◆ Supplied records:
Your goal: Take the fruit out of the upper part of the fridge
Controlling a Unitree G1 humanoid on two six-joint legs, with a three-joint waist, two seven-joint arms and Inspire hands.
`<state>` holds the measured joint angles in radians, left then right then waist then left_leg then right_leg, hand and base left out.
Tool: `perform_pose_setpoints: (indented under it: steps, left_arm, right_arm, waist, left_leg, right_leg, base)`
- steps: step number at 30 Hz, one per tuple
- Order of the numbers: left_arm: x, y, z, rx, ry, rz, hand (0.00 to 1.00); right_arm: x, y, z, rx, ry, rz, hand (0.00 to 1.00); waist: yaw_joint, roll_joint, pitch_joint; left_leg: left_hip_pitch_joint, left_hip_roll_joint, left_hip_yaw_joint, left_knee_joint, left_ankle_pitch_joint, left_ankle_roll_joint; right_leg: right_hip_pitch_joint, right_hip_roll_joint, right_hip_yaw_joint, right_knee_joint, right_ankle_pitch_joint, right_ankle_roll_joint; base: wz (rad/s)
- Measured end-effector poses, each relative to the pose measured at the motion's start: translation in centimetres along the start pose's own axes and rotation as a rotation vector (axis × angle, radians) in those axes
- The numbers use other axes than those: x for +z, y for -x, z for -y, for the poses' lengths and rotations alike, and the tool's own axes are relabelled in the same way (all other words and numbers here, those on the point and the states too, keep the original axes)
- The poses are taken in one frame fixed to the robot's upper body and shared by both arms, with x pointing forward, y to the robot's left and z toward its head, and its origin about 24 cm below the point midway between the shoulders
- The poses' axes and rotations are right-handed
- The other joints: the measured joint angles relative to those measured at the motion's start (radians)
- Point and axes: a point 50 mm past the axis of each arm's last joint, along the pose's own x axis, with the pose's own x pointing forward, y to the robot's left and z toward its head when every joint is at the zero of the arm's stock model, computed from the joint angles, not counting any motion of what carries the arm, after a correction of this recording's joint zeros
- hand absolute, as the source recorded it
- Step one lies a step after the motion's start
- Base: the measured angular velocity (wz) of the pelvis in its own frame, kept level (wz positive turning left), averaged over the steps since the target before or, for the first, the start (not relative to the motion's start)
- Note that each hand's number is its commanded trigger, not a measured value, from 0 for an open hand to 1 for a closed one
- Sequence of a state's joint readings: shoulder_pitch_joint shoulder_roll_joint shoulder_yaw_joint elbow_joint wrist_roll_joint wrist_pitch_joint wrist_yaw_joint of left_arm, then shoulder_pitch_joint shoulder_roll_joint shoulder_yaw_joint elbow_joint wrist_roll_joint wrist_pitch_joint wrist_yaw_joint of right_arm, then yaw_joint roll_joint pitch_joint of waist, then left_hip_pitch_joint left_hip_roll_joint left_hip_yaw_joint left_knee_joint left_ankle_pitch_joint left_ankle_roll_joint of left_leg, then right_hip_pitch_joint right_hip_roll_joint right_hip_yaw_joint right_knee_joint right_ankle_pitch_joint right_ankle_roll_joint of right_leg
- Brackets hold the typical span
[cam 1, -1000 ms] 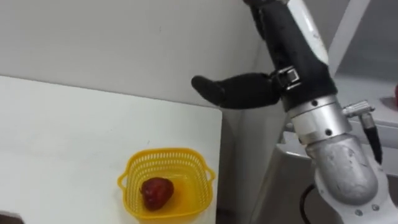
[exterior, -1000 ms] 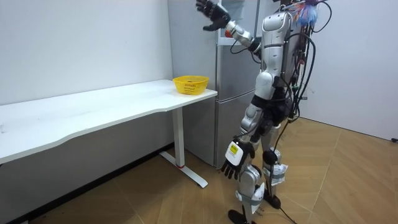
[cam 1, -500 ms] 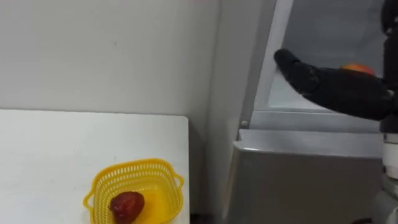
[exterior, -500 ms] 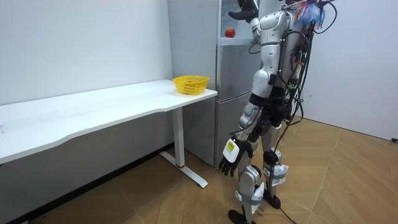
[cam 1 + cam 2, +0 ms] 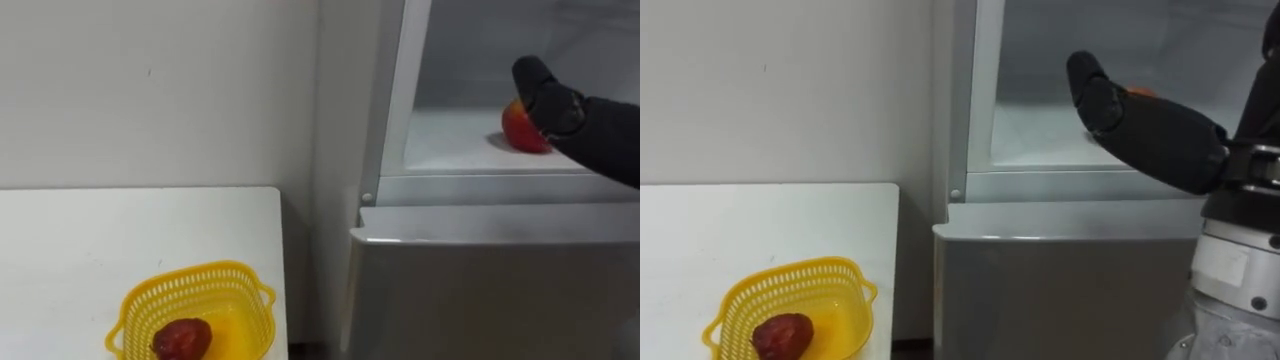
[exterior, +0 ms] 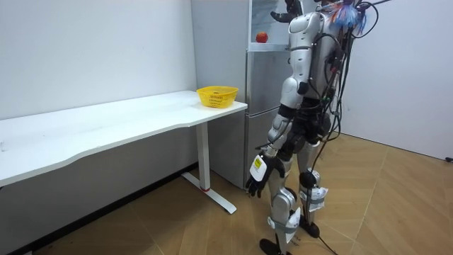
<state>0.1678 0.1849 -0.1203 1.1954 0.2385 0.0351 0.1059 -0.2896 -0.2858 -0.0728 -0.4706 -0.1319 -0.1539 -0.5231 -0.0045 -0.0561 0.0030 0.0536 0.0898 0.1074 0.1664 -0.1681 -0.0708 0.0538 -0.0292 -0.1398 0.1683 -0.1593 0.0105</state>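
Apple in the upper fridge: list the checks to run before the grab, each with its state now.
1. Upper fridge open, apple resting on its shelf: ok.
2. Right hand at the apple, fingers straight: ok.
3. Hand touching the apple: cannot tell.
4. Fingers curled round the apple: not ok.
5. Yellow basket has room beside the red fruit: ok.
6. Left hand hanging low, free: ok.

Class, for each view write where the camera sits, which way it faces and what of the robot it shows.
Left eye view: on the head, facing the open upper fridge; right hand at the apple.
Right eye view: beside it, same aim; right hand, forearm.
Room view: off in the room, whole robot at the fridge, left hand hanging.
Shared: the yellow basket on the table.
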Motion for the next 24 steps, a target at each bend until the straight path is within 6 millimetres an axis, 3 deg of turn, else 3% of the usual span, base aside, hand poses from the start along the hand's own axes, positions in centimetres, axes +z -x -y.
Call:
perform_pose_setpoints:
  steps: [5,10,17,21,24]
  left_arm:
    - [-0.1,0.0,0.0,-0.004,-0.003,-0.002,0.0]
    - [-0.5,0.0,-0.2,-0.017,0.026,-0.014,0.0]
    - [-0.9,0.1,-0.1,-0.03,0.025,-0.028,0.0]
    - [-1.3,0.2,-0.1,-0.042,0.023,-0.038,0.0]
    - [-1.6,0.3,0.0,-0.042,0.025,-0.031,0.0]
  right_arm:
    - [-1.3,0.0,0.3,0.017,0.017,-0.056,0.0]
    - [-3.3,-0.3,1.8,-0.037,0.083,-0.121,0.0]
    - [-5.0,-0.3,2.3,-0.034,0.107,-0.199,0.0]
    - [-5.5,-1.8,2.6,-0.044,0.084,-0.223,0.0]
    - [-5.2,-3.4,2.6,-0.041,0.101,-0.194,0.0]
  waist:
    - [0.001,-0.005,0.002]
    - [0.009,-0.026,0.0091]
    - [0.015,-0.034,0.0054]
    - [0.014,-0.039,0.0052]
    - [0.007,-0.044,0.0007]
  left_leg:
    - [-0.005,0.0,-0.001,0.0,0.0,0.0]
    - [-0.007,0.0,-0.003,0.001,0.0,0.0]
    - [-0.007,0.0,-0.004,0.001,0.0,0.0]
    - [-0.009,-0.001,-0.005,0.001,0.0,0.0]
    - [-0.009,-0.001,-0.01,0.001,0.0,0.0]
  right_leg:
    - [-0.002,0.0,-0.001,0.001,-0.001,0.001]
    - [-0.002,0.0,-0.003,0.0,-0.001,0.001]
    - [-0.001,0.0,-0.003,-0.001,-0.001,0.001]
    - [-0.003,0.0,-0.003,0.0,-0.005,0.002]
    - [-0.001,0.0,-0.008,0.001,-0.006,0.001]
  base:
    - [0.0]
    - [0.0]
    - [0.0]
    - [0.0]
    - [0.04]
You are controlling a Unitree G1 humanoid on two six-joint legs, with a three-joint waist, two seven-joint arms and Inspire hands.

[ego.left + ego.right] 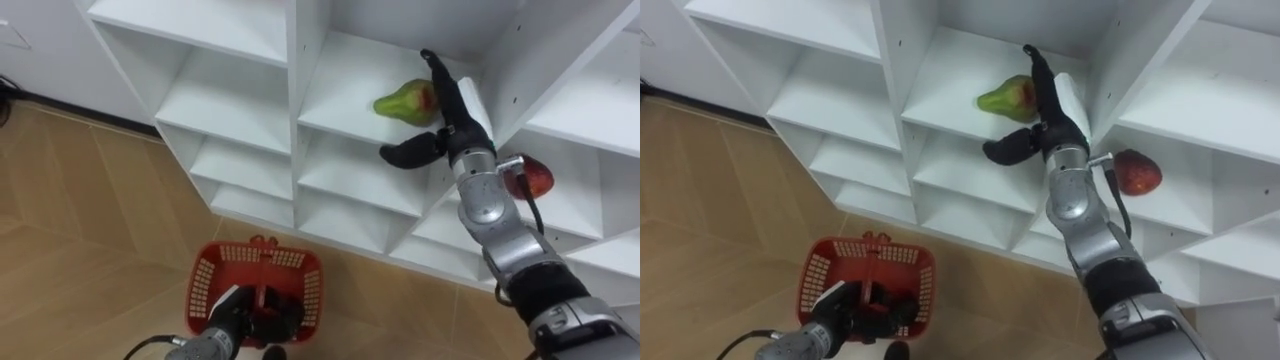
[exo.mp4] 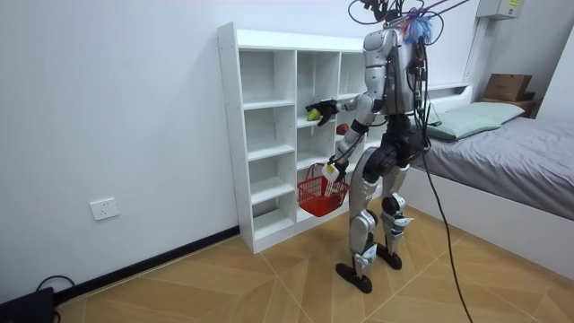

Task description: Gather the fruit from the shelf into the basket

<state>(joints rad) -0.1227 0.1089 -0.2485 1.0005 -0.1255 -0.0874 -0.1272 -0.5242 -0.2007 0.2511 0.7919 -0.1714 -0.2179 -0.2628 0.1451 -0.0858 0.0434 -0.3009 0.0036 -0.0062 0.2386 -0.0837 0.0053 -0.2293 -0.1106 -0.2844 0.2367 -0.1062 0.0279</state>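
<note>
My right hand's fingers (image 1: 440, 80) are reaching straight up along the right side of the green pear (image 1: 400, 102), which has a red blush, and I cannot tell whether they are touching it. The thumb is spreading wide below, out in front of the shelf edge, so the right hand (image 1: 455, 122) is released and grasping nothing. The pear is lying on a shelf in the middle column of the white closet (image 1: 310, 50). A red fruit (image 1: 530, 178) is sitting in the next compartment to the right, one shelf lower, just behind my right wrist. My left hand (image 1: 232, 318) is hanging low with its fingers clenched on the handle of the red basket (image 1: 205, 275), above the wooden floor (image 1: 80, 200). I am standing upright facing the closet, with a bed (image 2: 520, 144) behind me.
</note>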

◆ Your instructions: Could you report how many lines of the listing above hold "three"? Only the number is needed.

◆ Output below: 2